Aim of the exercise: Among the entries below, which lines include the string "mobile"? Show each one.

┌────────

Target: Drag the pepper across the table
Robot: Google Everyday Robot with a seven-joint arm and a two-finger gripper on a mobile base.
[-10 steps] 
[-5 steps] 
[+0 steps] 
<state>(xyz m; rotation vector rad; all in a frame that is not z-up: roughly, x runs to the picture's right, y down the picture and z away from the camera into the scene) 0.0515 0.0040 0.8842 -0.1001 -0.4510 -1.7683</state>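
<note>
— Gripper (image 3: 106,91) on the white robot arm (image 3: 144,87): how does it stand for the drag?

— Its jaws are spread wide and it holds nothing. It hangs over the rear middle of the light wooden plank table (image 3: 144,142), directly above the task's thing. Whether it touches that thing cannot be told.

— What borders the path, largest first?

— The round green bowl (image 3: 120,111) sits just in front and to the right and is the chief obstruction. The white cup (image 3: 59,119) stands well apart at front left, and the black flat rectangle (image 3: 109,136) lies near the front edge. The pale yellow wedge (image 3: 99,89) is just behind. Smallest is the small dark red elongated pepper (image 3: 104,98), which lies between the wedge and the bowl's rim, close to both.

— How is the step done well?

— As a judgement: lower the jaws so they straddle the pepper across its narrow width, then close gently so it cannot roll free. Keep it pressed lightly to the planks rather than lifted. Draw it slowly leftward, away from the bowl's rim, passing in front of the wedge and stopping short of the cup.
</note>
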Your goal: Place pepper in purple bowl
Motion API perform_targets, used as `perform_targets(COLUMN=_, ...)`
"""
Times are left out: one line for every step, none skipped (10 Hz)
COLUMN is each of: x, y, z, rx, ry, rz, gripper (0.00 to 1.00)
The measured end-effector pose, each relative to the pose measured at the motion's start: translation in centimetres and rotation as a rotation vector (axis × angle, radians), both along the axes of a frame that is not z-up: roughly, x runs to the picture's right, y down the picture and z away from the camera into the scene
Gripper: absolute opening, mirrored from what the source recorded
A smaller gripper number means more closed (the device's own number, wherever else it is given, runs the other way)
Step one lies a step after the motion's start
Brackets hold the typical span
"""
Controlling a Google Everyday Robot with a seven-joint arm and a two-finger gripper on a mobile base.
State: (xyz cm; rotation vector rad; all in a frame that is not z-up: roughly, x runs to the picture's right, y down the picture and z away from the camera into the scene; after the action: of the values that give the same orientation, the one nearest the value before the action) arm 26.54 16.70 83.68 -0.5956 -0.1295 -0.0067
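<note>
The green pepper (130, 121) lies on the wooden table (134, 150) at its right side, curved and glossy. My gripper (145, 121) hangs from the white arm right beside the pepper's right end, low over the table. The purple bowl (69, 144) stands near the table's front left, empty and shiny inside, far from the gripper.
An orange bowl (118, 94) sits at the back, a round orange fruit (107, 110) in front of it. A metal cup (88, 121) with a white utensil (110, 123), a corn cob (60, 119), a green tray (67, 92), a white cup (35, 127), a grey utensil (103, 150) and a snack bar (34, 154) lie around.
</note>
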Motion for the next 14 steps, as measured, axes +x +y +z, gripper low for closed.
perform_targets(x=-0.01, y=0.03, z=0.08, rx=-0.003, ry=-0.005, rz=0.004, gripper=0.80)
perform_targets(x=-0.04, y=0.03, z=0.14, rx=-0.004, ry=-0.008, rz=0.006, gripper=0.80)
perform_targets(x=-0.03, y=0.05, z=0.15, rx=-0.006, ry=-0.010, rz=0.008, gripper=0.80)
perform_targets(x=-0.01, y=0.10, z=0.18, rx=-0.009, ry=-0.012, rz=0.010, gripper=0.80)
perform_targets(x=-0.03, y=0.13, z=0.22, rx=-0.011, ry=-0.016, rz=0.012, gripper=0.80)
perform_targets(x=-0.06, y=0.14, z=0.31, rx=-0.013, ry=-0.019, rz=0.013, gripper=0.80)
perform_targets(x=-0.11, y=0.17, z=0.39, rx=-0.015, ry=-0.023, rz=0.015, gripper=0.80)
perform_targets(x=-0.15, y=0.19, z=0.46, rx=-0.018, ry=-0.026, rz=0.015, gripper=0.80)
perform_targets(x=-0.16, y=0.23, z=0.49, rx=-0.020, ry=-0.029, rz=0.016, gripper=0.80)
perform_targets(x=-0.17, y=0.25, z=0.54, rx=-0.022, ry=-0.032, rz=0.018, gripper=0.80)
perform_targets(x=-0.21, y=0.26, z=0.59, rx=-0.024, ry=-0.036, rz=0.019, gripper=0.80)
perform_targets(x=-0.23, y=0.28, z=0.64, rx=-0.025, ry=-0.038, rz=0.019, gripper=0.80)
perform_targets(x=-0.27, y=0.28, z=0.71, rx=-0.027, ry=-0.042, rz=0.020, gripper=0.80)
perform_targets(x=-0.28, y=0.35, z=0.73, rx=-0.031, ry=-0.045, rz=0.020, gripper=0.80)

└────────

Reply:
Robot: Google Everyday Robot with a seven-joint arm and a two-finger gripper on a mobile base.
Controlling a Google Everyday Robot with a seven-joint arm and a two-finger gripper on a mobile base.

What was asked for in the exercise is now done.